Politico Reports: Republican donors were horrified in November after pouring hundreds of millions of dollars into campaigns for president and Congress with nothing to show for it. A year later they’re appalled by how little has changed, angered by the behavior of Republican lawmakers during a string of legislative battles this year capped by the shutdown, and searching for answers.
In conversation after conversation, donors express growing frustration with the party and the constellation of outside groups they’ve been bankrolling. After getting squeezed last year by an array of campaign committees, party committees and disparate super PACs, many of them are still sitting on their checkbooks — a worrisome sign for the party with the 2014 midterm elections fast approaching.
Some donors are looking to take matters into their own hands.
New York City GOP mega-bundler Paul Singer has held a series of informal, and a few very formal, discussions in recent months with other extremely wealthy donors about how best to spend their cash in 2014, including debating the idea of forming a new entity to play a serious role in the midterm races. Its focus would be on improving the quality of Republican candidates in the hopes of avoiding more Todd Akin-like candidates who blow eminently winnable races.
“He wants to win,” one donor who attended a session said of Singer.
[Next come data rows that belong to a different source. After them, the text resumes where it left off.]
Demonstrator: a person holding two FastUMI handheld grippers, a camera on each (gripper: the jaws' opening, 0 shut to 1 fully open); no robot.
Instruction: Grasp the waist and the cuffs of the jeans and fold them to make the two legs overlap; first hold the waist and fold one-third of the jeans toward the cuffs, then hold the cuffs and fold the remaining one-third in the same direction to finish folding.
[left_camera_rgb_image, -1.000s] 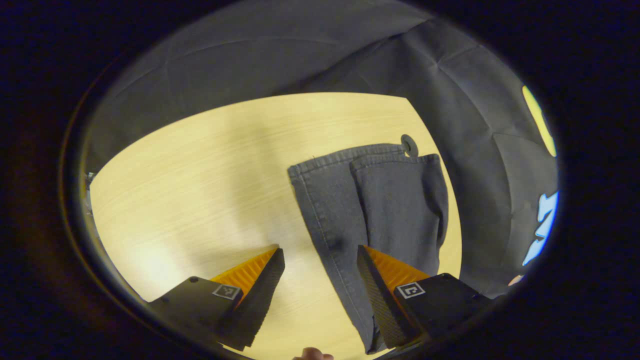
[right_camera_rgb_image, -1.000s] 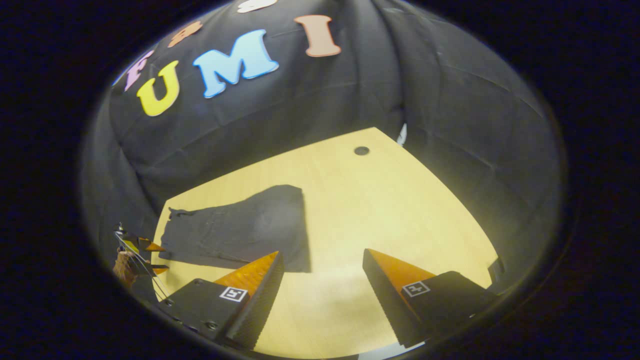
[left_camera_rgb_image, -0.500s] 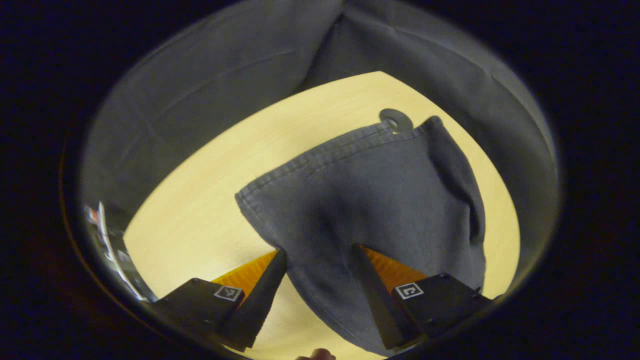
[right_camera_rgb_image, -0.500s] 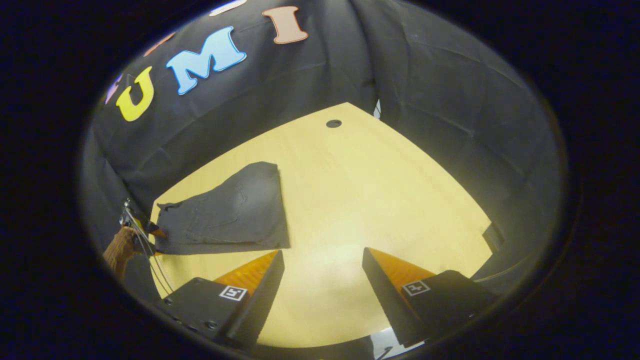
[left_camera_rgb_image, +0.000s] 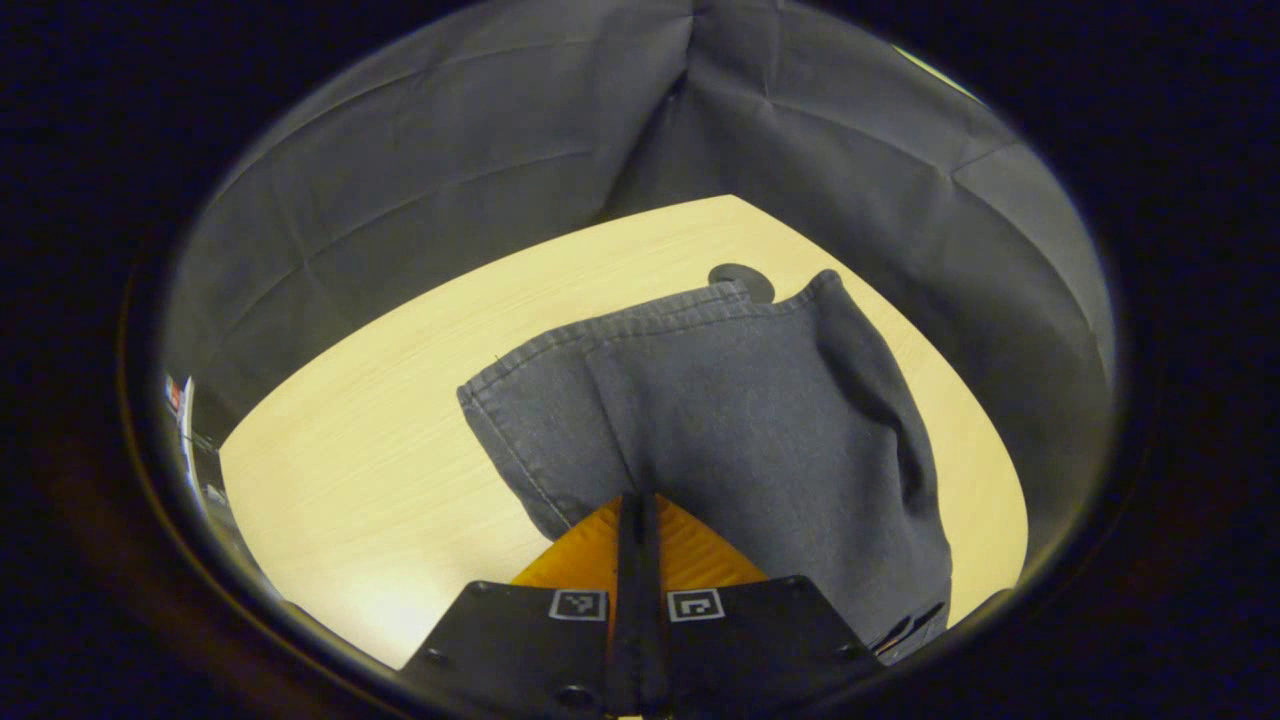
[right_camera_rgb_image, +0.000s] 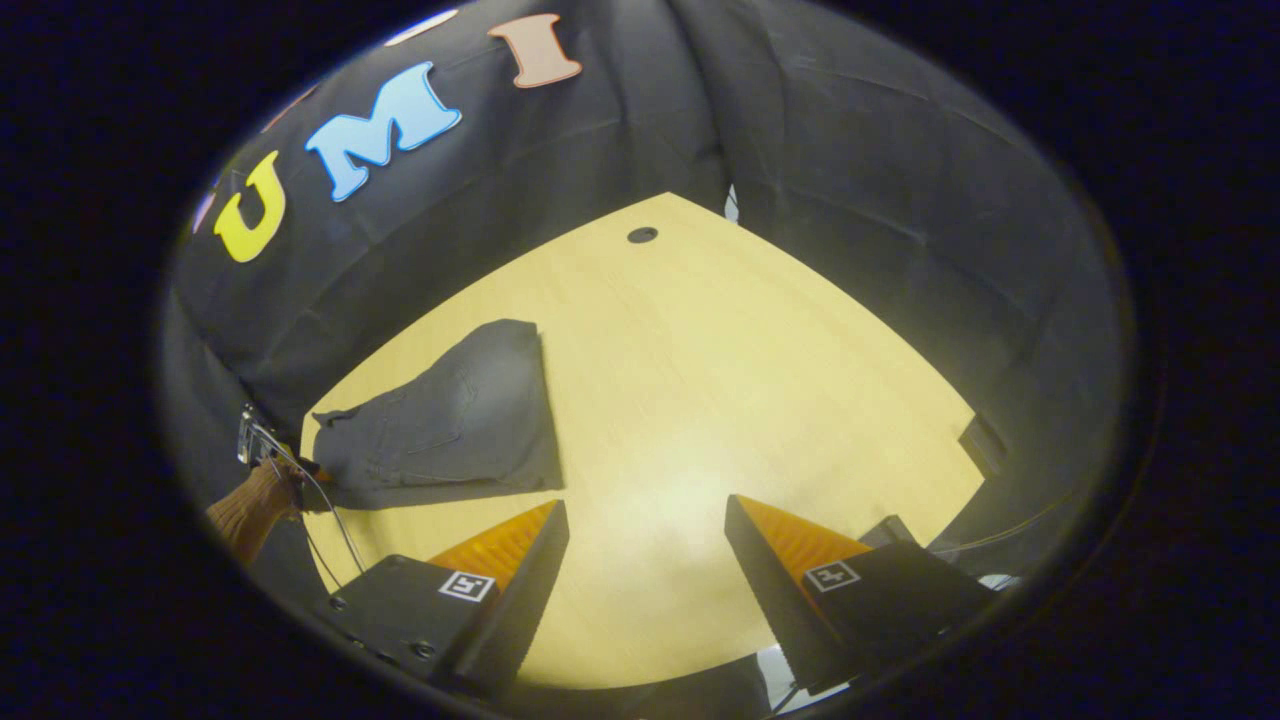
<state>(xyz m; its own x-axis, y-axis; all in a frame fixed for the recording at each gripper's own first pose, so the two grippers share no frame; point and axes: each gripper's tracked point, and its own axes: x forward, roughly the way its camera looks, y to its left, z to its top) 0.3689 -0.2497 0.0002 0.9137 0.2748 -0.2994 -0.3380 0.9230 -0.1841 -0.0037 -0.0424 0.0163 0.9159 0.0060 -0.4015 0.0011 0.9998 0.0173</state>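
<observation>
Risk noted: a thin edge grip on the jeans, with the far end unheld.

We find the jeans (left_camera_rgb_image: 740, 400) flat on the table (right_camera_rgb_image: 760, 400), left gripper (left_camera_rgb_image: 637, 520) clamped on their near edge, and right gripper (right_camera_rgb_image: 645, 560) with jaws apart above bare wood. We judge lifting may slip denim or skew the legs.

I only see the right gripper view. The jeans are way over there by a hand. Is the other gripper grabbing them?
Observer: Yes. In the left gripper view, the left gripper is shut on the near edge of the jeans.
Operator: Where are the leg ends?
Observer: The cuffs lie at the far end, touching a round dark spot on the table.
Operator: Do the legs match up?
Observer: Not quite. A strip of the lower leg sticks out beside the upper one.
</observation>
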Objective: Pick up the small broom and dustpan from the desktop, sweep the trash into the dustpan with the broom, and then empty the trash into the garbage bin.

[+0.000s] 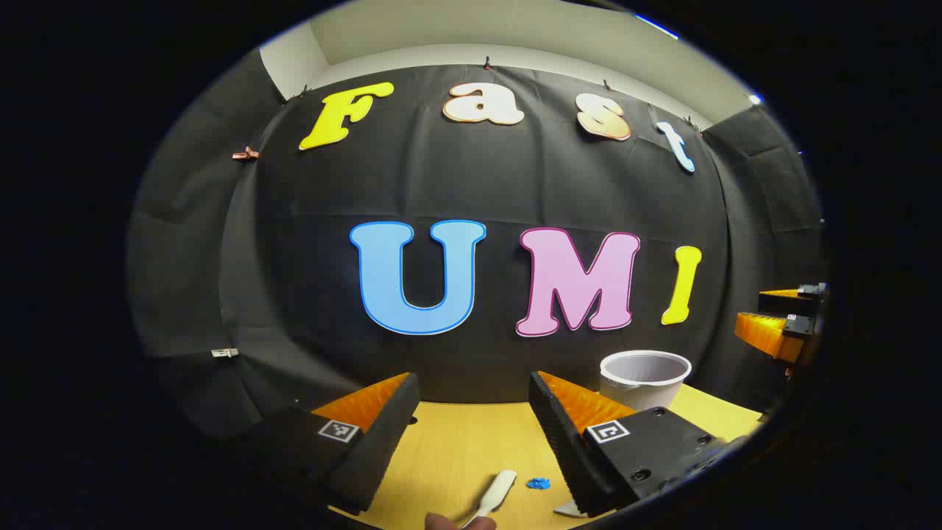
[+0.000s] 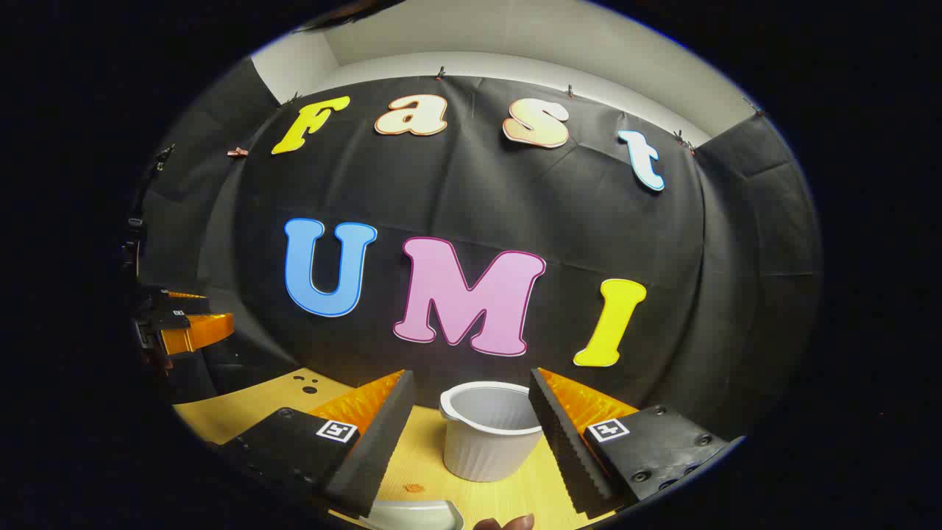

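- Between our left gripper [image 1: 475, 412] fingers, spread wide and holding nothing, lies bare desk [image 1: 456, 449].
- Just below them we see the broom [image 1: 494, 495] handle, with blue trash [image 1: 538, 483] beside it.
- Our right gripper [image 2: 471, 412] is also wide and empty, framing the bin [image 2: 489, 434]; the dustpan [image 2: 412, 514] rim sits beneath.
- We judge both tools light, stiff plastic, best pinched by their handles.
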`<state>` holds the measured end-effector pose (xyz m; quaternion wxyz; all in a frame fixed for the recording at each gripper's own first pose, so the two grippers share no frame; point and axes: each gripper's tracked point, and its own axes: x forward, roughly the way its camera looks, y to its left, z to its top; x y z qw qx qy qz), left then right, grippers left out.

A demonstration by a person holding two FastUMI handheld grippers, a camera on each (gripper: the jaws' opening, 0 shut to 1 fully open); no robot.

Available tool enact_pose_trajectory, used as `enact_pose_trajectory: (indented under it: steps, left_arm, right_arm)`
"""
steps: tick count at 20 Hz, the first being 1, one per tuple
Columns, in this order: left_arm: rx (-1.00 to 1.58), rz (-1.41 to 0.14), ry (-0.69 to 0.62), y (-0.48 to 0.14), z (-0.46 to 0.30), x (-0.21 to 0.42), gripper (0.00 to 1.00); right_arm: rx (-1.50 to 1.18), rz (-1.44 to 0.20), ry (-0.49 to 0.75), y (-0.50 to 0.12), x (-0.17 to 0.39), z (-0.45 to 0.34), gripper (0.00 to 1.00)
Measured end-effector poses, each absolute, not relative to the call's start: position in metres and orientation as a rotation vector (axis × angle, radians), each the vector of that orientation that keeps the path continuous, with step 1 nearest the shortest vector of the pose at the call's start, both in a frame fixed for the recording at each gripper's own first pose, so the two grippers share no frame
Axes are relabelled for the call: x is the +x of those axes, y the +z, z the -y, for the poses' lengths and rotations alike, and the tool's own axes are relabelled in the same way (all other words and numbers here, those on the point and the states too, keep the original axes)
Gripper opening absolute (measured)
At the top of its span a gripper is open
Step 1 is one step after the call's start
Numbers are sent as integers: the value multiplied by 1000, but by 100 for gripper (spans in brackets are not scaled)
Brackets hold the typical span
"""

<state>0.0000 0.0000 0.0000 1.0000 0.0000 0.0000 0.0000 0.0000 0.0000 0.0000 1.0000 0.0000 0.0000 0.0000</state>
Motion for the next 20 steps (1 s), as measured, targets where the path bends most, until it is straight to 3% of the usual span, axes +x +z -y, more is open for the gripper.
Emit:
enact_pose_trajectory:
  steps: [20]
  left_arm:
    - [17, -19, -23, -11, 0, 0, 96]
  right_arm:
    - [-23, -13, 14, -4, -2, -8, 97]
The donor stressed that the hedge fund billionaire’s meetings, like other informal gatherings among the monied class this year, were taking place well prior to the government shutdown.
Still, some donors think the reluctance about giving among their ranks may have reached an inflection point over the way a number of Republicans in Washington acquitted themselves the past few weeks.
Donors and business leaders, whose words used to carry great weight with candidates ever worried that the money spigot might be turned off, now face a new reality. It’s a Frankenstein syndrome of sorts, in which the candidates they’ve helped fund, directly or indirectly, don’t fear them, and don’t think they need them.
Many business leaders are exasperated by their diminished influence among congressional Republicans since the 2012 election, and by the rising clout of groups like the Senate Conservative Fund, which have run ads against incumbent Republican senators for not taking enough of a hard line on the shutdown.
Where there is agreement — as is the case with donors who believe the Republican National Committee should be shored up — there is also dissatisfaction with the slow pace of progress.
At issue is not just the shutdown, but legislative battles earlier this year, such as the stymied attempt at immigration reform. Several Republican donors said watching that effort run into headwinds among conservative House members, combined with the tortured standoff over the government shutdown and potential debt default, had left a sour taste in their mouths.